In mid-July, after purchasing their new Lexus, the couple had an after-market anti-theft device installed. This decision came after the loss of their previous vehicle. However, their efforts to bolster security hit a snag when they visited the Ken Shaw Toyota dealership. The dealership slapped them with a $20,000 bill, stating that the device damaged the car’s wiring and subsequently voided their warranty.
While the couple asserts that a salesperson from the dealership had originally recommended the device, the dealership denies this claim. With the warranty negotiations ongoing, Levine and Korn settled for a temporary mechanical fix and a steering wheel lock bar as a theft deterrent.
A Familiar Nightmare
On Oct. 3, the couple faced déjà vu. Levine shared that Korn called him after her Lexus app alerted her that their car was not at its parked location. “What has become of Toronto? It’s beyond frightening,” Levine lamented. “You don’t have any sense of personal belonging, in that you can’t hold on to anything. You can’t keep anything.”

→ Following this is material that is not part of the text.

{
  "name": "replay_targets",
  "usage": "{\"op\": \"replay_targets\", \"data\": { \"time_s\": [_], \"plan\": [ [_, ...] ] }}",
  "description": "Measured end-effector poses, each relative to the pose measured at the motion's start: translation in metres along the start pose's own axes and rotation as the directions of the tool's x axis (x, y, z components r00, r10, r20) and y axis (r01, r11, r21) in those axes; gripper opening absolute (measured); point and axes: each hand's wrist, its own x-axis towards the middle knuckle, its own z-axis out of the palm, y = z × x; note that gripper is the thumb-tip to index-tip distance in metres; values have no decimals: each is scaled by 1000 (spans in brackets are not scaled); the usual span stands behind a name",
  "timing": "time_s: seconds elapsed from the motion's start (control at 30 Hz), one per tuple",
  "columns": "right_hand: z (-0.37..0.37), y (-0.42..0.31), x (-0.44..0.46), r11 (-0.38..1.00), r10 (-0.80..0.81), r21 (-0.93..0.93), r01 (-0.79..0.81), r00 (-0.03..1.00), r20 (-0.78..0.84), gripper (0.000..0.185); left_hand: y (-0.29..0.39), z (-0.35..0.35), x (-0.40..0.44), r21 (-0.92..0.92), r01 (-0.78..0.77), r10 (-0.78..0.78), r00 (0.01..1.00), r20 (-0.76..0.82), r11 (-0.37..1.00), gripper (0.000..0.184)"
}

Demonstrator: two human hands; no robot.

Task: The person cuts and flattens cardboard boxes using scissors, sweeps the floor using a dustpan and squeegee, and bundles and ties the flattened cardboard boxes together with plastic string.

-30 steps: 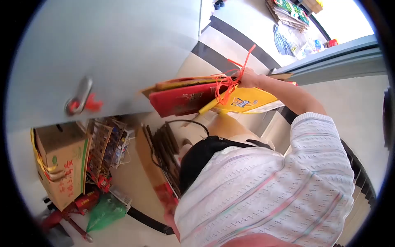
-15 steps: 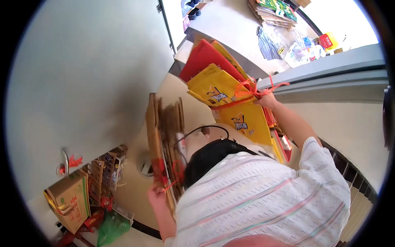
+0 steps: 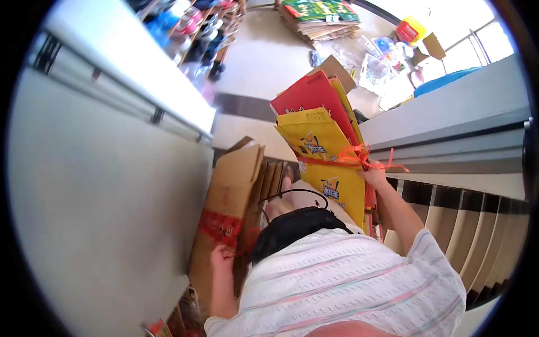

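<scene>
My right hand (image 3: 374, 175) is closed on the red string (image 3: 355, 160) of a bundle of flattened yellow and red cardboard (image 3: 345, 182), which hangs beside my right leg. On the other side, my left hand (image 3: 221, 257) is closed on a thin red string at a bundle of flattened brown cardboard (image 3: 233, 177). Red tape (image 3: 220, 223) crosses that bundle's outer face. The brown bundle stands upright between my left leg and the door. A black waist bag (image 3: 303, 227) sits at my front, its strap looping forward.
A pale grey door (image 3: 106, 185) stands at left, and a grey frame (image 3: 443, 140) at right. Stairs (image 3: 466, 233) lie beyond my right arm. Ahead are a shoe rack (image 3: 205, 42), a stack of flattened cardboard (image 3: 323, 22) and clear plastic containers (image 3: 376, 70).
I have moved forward into the doorway with both bundles. The shoe rack and stairs show more now. The brown bundle has turned its broad face into view; items behind the door have mostly left view.
</scene>
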Motion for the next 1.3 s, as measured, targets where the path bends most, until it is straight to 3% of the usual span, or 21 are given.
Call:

Given the repeated incidents at the Wilson subway station parking lot, Levine expressed frustration with the TTC for not enhancing security measures. The Toronto Parking Authority, overseeing the parking lot, employs a private security firm for routine checks, and TTC special constables also patrol the area.
In response to the concerns, TTC spokesperson Stuart Green mentioned, “We’re looking for other ways to improve security and deter theft, including installing cameras in high-use lots.” He reaffirmed that safety remains a top concern.
Lexus’s Popularity Among Thieves
Levine believes that the base model of the Lexus RX 350h should have superior anti-theft features. He also suggests that Lexus should offer owners more protective options, especially since the Lexus brand tops the list of Ontario’s most stolen car models.
Lexus Canada spokesperson Philippe Crowe extended their sympathies to Levine for his ordeal. Crowe highlighted that Lexus consistently works on introducing new technical features to deter theft. However, he also noted the overseas demand, particularly from organized crime groups, as a contributing factor to the increase in thefts.
David Adams, the CEO of Global Automakers of Canada, voiced his agreement. He pointed out that the appeal of Toyota products, such as Lexus, in markets like the Middle East and Africa might be due to the easy availability of parts and their renowned durability. Adams added, “It’s almost like where there’s a will, there’s a way,” suggesting the technological advancements may not be enough in the face of determined thieves.
Recommendations and Final Thoughts
For car owners, Adams advises against leaving key fobs near front doors due to the risk of thieves intercepting signals. Instead, he suggests keeping keys away from the entryway or using a Faraday bag to shield the fob’s signal.
Reflecting on their repeated misfortunes, Levine declared that they would not be purchasing another Lexus, quipping, “What’s the point of being someone’s punching bag?”